Personally, I have been contemplating this for a long time and I still come back to the curriculum. There’s so much at this point in education that is extremely intertwined and hard to untangle:
• Working with digital natives for whom technology may not be the best of devices to be interacting with
• The risk-taking and being wrong that students today are mostly lacking
• College admissions dependency on an age-old tradition of racing to Calculus
• The phenomenon of the ‘snowplow’ parent who seeks to remove all obstacles and suffering from a student’ pathway
All these issues affect the way we look at curriculum for mathematics education. Many say that too much access to technology undoes all the skills that may have laid the foundation of students’ mathematical understanding. Others say that students will use the technology as a crutch and not truly “learn” the skills they need or learn from their own mistakes. Teachers will cite the necessity for certain traditional skills based on students’ need to be able to take Calculus by grade 12. Parents will create the obligation of the school to allow students to use AI for homework since the expectations of the school or teacher are “too high.”
It is always important at these crossroads to consider the skills that students learn through the curriculum. What are our goals for teaching factoring? Finding horizontal asymptotes for rational functions? Simplifying complex rational expressions by hand? Memorizing SOHCAHTOA? Why do we teach these skills? If the purpose or answer is so that students can do math “in their head” or “on their own”, my response to this is that eventually this will no longer be required. What we’ve wanted as math teachers as far back as 1990 (and probably further) and what mathematics researchers like Carpenter, Fennema and Schoenfeld have been promoting is “teaching for understanding” or “making sense” of mathematics.
We as a community need to grapple with the question of what is most important to understand and how what we as humans are capable of will be more than what an AI can “understand” for us. Creating a holistic view of teaching mathematics means to dive into the new world of AI and look at the understanding and skills students see as “mathematics” while at the same time considering the new possibilities of what math can be. Instead of factoring, solving, using, “plugging in”, perhaps we change the curriculum so that inquiring, critiquing, deciding and evaluating are the ideas that come to mind when students think of math with AI? Could empathy, discussion, collaboration and abstraction be the main learning outcomes of mathematics education since so much can be done with AI now?

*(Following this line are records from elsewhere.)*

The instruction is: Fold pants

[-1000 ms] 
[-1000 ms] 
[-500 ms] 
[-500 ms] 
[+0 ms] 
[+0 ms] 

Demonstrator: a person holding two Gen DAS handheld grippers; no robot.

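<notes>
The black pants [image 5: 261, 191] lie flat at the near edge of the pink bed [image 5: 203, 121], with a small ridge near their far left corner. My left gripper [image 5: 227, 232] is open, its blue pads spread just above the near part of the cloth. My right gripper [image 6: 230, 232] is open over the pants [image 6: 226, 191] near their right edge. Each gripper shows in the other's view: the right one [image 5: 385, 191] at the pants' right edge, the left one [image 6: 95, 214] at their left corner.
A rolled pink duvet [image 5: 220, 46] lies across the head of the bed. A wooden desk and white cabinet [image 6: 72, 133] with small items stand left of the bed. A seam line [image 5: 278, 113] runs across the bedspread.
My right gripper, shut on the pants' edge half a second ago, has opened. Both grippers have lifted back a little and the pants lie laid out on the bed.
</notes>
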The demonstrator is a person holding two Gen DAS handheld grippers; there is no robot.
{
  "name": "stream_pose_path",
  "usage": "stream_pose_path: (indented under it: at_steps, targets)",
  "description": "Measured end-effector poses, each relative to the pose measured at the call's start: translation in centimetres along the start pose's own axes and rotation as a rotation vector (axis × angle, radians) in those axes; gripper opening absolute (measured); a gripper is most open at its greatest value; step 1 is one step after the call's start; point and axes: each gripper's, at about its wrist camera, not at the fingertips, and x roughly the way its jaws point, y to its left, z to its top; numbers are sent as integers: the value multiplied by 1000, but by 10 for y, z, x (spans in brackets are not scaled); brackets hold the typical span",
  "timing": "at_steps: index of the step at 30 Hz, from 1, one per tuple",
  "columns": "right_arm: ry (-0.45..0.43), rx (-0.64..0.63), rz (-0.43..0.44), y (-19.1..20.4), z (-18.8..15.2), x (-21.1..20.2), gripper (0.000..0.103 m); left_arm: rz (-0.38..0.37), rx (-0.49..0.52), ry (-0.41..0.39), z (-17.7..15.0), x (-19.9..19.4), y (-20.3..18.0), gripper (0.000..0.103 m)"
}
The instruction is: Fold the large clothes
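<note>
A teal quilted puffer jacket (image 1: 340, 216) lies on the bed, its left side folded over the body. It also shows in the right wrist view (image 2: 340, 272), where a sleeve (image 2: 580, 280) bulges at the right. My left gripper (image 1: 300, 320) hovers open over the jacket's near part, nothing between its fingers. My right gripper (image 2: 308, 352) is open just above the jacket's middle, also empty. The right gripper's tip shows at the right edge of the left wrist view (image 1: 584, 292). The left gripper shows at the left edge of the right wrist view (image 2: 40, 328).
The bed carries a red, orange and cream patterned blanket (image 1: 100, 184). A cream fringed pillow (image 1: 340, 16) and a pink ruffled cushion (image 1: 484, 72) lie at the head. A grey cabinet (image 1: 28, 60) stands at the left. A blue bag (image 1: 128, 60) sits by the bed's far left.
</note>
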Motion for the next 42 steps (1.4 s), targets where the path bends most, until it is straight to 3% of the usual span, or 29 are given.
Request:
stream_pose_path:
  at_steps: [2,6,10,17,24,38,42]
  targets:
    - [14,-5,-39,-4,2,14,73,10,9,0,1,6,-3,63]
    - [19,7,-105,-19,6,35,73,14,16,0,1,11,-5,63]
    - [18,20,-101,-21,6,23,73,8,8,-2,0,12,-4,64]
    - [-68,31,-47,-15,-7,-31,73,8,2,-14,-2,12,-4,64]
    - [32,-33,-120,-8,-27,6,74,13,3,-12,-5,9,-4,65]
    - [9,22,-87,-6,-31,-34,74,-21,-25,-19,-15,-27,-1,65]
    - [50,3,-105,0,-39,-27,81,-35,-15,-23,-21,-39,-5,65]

Contemplating these possible futures takes courage, knowledge and experience. I am sure that as a community, we will eventually get there. We will continue to have students that will want to write “hello” upside-down on their calculator (or other words!), but we will also have that students that push the AI to see what they are capable of. We can change what we teach in the mathematics classroom to encourage all students to experiment with curiosity and to help us shape the future.